Content starts

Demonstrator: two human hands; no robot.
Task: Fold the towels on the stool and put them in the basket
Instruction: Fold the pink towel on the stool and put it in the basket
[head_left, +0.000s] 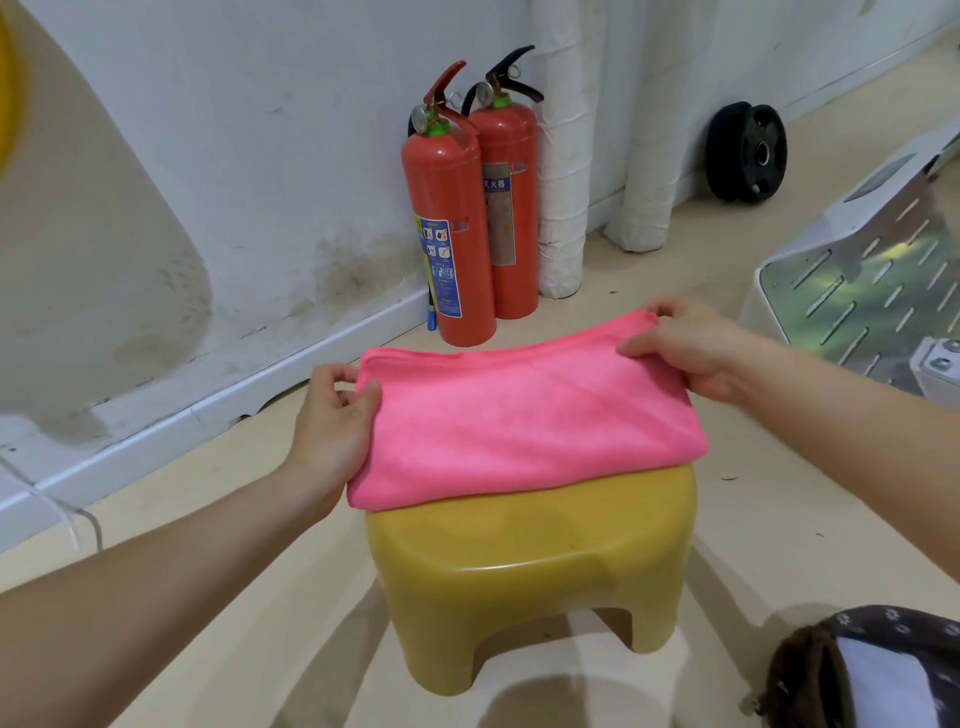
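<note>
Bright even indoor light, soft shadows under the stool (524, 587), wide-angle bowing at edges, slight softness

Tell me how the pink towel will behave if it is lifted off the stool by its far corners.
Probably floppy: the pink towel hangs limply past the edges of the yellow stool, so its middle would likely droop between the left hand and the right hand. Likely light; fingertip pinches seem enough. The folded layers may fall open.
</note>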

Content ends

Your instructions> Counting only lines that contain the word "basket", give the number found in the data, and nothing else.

Reply> 2